→ **What is expected**:
What is needed is an exact transcription of every record below.

[[ Exercise inputs open ]]

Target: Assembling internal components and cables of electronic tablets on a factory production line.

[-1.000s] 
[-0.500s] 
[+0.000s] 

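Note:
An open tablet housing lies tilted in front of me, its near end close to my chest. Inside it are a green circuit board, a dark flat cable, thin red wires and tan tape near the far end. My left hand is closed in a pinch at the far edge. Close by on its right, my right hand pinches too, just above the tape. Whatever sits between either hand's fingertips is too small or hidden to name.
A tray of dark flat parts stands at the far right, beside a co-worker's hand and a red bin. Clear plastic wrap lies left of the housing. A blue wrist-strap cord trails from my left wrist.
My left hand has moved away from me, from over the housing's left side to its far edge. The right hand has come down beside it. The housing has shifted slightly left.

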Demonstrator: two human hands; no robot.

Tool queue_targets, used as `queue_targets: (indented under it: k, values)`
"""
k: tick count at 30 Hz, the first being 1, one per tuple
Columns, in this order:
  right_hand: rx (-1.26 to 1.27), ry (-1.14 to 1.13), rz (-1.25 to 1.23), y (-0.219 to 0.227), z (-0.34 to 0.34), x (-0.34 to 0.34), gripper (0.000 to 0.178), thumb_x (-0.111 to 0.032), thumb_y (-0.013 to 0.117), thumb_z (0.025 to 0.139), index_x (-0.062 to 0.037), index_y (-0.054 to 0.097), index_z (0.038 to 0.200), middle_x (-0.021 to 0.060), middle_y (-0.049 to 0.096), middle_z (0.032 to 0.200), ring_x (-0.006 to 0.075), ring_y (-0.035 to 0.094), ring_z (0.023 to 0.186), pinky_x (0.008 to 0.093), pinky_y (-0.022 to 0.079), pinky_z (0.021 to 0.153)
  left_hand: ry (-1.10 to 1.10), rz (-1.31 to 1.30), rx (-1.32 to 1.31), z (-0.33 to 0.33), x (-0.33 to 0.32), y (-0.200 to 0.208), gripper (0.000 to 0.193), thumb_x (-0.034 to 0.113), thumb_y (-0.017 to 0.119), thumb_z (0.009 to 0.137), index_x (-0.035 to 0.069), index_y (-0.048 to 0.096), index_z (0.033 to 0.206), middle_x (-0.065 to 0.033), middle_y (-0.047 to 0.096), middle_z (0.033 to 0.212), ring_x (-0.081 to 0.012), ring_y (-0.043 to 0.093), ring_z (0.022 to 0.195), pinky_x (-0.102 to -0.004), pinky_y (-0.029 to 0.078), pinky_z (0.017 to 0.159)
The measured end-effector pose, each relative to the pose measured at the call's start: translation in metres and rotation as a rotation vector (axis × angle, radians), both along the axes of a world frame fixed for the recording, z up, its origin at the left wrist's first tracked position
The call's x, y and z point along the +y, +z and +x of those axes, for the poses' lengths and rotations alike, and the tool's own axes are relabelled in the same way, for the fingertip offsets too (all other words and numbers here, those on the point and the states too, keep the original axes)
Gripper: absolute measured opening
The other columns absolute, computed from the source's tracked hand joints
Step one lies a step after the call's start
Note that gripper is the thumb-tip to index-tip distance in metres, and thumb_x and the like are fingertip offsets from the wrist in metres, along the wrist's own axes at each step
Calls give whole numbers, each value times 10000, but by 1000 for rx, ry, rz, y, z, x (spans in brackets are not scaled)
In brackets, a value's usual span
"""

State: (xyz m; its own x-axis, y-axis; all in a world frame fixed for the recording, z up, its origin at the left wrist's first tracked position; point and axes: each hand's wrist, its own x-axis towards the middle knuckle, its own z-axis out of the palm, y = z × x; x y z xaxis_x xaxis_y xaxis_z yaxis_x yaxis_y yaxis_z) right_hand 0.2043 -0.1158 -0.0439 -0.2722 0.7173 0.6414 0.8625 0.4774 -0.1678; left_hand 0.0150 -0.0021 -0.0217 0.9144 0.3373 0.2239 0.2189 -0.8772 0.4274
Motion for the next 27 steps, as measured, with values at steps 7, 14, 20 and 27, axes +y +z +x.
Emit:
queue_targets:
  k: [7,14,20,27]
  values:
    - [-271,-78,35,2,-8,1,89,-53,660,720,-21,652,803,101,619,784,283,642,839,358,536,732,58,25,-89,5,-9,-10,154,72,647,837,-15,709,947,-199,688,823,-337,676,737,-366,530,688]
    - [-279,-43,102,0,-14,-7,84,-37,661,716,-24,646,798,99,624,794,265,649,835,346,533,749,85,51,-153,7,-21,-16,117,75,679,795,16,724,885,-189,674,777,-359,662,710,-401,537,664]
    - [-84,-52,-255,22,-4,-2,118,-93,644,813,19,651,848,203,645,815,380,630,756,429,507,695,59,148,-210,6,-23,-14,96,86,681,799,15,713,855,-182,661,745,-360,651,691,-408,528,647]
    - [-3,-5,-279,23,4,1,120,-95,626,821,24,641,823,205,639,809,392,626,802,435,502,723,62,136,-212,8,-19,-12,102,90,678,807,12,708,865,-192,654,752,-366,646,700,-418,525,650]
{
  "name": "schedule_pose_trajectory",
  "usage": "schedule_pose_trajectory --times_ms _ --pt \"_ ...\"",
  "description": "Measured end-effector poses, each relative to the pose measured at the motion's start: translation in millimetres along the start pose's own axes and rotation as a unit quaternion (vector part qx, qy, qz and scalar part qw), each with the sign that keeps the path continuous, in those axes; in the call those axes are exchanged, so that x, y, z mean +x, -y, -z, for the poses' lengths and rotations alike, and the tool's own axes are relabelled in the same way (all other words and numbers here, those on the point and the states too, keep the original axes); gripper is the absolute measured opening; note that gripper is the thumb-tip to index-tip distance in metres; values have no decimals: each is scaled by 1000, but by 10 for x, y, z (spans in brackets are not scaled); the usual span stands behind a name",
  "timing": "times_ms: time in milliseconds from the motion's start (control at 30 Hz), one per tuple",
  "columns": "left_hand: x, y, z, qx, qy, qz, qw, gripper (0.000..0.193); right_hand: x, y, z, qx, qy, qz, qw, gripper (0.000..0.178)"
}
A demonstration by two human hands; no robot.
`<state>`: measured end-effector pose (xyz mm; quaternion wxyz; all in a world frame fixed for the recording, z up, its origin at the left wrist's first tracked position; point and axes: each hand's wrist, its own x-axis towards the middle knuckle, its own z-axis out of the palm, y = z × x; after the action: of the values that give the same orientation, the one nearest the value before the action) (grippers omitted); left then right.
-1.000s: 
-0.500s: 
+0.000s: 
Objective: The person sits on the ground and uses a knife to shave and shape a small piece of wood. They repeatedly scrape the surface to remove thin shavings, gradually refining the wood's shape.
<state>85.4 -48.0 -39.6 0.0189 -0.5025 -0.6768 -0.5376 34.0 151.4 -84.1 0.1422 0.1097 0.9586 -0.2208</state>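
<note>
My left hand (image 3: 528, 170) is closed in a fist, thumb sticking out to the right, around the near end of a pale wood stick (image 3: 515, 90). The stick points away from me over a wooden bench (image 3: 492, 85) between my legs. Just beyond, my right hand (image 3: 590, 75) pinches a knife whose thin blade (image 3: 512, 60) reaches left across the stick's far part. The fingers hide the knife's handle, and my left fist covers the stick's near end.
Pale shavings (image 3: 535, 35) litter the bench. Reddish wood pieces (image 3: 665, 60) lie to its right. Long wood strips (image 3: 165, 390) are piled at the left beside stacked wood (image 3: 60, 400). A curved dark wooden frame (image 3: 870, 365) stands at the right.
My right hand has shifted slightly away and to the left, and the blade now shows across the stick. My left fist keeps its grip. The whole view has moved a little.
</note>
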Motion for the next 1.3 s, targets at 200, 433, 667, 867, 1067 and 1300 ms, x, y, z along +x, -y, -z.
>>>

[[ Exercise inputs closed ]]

→ **Answer box**:
Target: Assembling internal components and cables of electronic tablets on a factory production line.

[-1.000s] 
[-0.500s] 
[+0.000s] 

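Note:
An open tablet housing lies tilted in front of me, its near end close to my chest. Inside it are a green circuit board, a dark flat cable, thin red wires and tan tape near the far end. My left hand is closed in a pinch at the far edge. Close by on its right, my right hand pinches too, just above the tape. Whatever sits between either hand's fingertips is too small or hidden to name.
A tray of dark flat parts stands at the far right, beside a co-worker's hand and a red bin. Clear plastic wrap lies left of the housing. A blue wrist-strap cord trails from my left wrist.
My left hand has moved away from me, from over the housing's left side to its far edge. The right hand has come down beside it. The housing has shifted slightly left.
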
Demonstrator: two human hands; no robot.

Tool queue_targets, used as `queue_targets: (indented under it: k, values)`
"""
k: tick count at 30 Hz, the first being 1, one per tuple
Columns, in this order:
  right_hand: rx (-1.26 to 1.27), ry (-1.14 to 1.13), rz (-1.25 to 1.23), y (-0.219 to 0.227), z (-0.34 to 0.34), x (-0.34 to 0.34), gripper (0.000 to 0.178), thumb_x (-0.111 to 0.032), thumb_y (-0.013 to 0.117), thumb_z (0.025 to 0.139), index_x (-0.062 to 0.037), index_y (-0.054 to 0.097), index_z (0.038 to 0.200), middle_x (-0.021 to 0.060), middle_y (-0.049 to 0.096), middle_z (0.032 to 0.200), ring_x (-0.006 to 0.075), ring_y (-0.035 to 0.094), ring_z (0.023 to 0.186), pinky_x (0.008 to 0.093), pinky_y (-0.022 to 0.079), pinky_z (0.021 to 0.153)
  left_hand: ry (-1.10 to 1.10), rz (-1.31 to 1.30), rx (-1.32 to 1.31), z (-0.33 to 0.33), x (-0.33 to 0.32), y (-0.200 to 0.208), gripper (0.000 to 0.193), thumb_x (-0.034 to 0.113), thumb_y (-0.017 to 0.119), thumb_z (0.009 to 0.137), index_x (-0.035 to 0.069), index_y (-0.048 to 0.096), index_z (0.033 to 0.206), middle_x (-0.065 to 0.033), middle_y (-0.047 to 0.096), middle_z (0.033 to 0.212), ring_x (-0.081 to 0.012), ring_y (-0.043 to 0.093), ring_z (0.022 to 0.195), pinky_x (-0.102 to -0.004), pinky_y (-0.029 to 0.078), pinky_z (0.017 to 0.159)
The measured end-effector pose, each relative to the pose measured at the call's start: translation in metres and rotation as a rotation vector (axis × angle, radians), both along the axes of a world frame fixed for the recording, z up, its origin at the left wrist's first tracked position
The call's x, y and z point along the +y, +z and +x of those axes, for the poses' lengths and rotations alike, and the tool's own axes are relabelled in the same way, for the fingertip offsets too (all other words and numbers here, those on the point and the states too, keep the original axes)
Gripper: absolute measured opening
The other columns absolute, computed from the source's tracked hand joints
Step one lies a step after the call's start
Note that gripper is the thumb-tip to index-tip distance in metres, and thumb_x and the like are fingertip offsets from the wrist in metres, along the wrist's own axes at each step
Calls give whole numbers, each value times 10000, but by 1000 for rx, ry, rz, y, z, x (spans in brackets are not scaled)
In brackets, a value's usual span
"""

State: (xyz m; its own x-axis, y-axis; all in a world frame fixed for the recording, z up, its origin at the left wrist's first tracked position; point and axes: each hand's wrist, its own x-axis towards the middle knuckle, its own z-axis out of the palm, y = z × x; x y z xaxis_x xaxis_y xaxis_z yaxis_x yaxis_y yaxis_z) right_hand 0.2043 -0.1158 -0.0439 -0.2722 0.7173 0.6414 0.8625 0.4774 -0.1678; left_hand 0.0150 -0.0021 -0.0217 0.9144 0.3373 0.2239 0.2189 -0.8772 0.4274
Motion for the next 27 steps, as measured, with values at steps 7, 14, 20 and 27, axes +y +z +x.
Emit:
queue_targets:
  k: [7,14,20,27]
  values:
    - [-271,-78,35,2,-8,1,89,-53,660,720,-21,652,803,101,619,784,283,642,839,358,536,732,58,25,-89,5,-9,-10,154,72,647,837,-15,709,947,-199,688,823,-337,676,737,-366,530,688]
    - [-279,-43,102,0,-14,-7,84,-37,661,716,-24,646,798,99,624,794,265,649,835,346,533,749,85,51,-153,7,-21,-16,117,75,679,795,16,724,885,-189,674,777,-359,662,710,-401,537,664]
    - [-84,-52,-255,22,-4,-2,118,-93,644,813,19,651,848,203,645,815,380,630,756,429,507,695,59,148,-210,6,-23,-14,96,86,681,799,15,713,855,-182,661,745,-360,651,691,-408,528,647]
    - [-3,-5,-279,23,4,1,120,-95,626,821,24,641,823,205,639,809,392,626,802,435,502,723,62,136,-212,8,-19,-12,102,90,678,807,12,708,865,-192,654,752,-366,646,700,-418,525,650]
{
  "name": "schedule_pose_trajectory",
  "usage": "schedule_pose_trajectory --times_ms _ --pt \"_ ...\"",
  "description": "Measured end-effector poses, each relative to the pose measured at the motion's start: translation in millimetres along the start pose's own axes and rotation as a unit quaternion (vector part qx, qy, qz and scalar part qw), each with the sign that keeps the path continuous, in those axes; in the call those axes are exchanged, so that x, y, z mean +x, -y, -z, for the poses' lengths and rotations alike, and the tool's own axes are relabelled in the same way (all other words and numbers here, those on the point and the states too, keep the original axes); gripper is the absolute measured opening; note that gripper is the thumb-tip to index-tip distance in metres; values have no decimals: each is scaled by 1000, but by 10 for x, y, z (spans in brackets are not scaled); the usual span stands behind a name",
  "timing": "times_ms: time in milliseconds from the motion's start (control at 30 Hz), one per tuple",
  "columns": "left_hand: x, y, z, qx, qy, qz, qw, gripper (0.000..0.193); right_hand: x, y, z, qx, qy, qz, qw, gripper (0.000..0.178)"
}
A demonstration by two human hands; no robot.
`<state>`: measured end-effector pose (xyz mm; quaternion wxyz; all in a world frame fixed for the recording, z up, its origin at the left wrist's first tracked position; point and axes: each hand's wrist, its own x-axis towards the middle knuckle, its own z-axis out of the palm, y = z × x; after the action: of the values that give the same orientation, the one nearest the value before the action) (grippers omitted); left then right.
-1.000s: 
-0.500s: 
+0.000s: 
Objective: The person sits on the ground and uses a knife to shave and shape a small piece of wood. They repeatedly scrape the surface to remove thin shavings, gradually refining the wood's shape.
<state>85.4 -48.0 -39.6 0.0189 -0.5025 -0.6768 -0.5376 34.0 151.4 -84.1 0.1422 0.1097 0.9586 -0.2208</state>
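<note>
My left hand (image 3: 528, 170) is closed in a fist, thumb sticking out to the right, around the near end of a pale wood stick (image 3: 515, 90). The stick points away from me over a wooden bench (image 3: 492, 85) between my legs. Just beyond, my right hand (image 3: 590, 75) pinches a knife whose thin blade (image 3: 512, 60) reaches left across the stick's far part. The fingers hide the knife's handle, and my left fist covers the stick's near end.
Pale shavings (image 3: 535, 35) litter the bench. Reddish wood pieces (image 3: 665, 60) lie to its right. Long wood strips (image 3: 165, 390) are piled at the left beside stacked wood (image 3: 60, 400). A curved dark wooden frame (image 3: 870, 365) stands at the right.
My right hand has shifted slightly away and to the left, and the blade now shows across the stick. My left fist keeps its grip. The whole view has moved a little.
</note>
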Motion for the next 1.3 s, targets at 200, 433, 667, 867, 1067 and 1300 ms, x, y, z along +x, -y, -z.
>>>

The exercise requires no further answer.